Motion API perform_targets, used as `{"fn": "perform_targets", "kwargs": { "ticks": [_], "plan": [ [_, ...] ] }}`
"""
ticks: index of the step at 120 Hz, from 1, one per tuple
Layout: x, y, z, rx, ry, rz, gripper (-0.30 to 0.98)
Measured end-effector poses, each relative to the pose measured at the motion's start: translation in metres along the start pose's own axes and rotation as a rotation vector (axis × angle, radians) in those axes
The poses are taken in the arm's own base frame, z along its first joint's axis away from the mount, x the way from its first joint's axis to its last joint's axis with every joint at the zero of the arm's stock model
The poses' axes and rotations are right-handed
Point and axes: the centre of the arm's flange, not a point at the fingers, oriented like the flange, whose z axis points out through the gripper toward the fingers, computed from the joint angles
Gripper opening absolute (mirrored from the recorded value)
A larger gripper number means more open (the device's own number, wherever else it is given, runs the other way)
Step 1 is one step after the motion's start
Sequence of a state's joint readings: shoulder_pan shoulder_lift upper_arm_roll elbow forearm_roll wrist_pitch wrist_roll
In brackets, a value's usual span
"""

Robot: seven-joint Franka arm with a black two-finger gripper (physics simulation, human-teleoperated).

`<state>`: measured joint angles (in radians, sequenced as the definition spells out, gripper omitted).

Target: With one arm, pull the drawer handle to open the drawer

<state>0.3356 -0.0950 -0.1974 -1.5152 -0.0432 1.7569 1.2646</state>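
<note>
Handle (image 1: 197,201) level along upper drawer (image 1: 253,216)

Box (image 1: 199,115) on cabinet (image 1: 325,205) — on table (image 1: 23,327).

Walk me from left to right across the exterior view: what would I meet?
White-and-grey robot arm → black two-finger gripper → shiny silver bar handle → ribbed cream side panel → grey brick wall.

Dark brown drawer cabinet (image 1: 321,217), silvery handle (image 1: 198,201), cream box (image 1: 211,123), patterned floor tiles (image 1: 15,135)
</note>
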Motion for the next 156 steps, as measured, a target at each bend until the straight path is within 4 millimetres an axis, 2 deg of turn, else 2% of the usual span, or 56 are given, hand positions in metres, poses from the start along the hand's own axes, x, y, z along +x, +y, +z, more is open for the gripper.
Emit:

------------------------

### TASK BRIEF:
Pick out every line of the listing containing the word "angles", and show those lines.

### PROBLEM SOLUTION:
Point and axes: the centre of the arm's flange, not a point at the fingers, oriented like the flange, whose z axis points out through the gripper toward the fingers, computed from the joint angles
`<state>`: measured joint angles (in radians, sequenced as the definition spells out, gripper omitted).

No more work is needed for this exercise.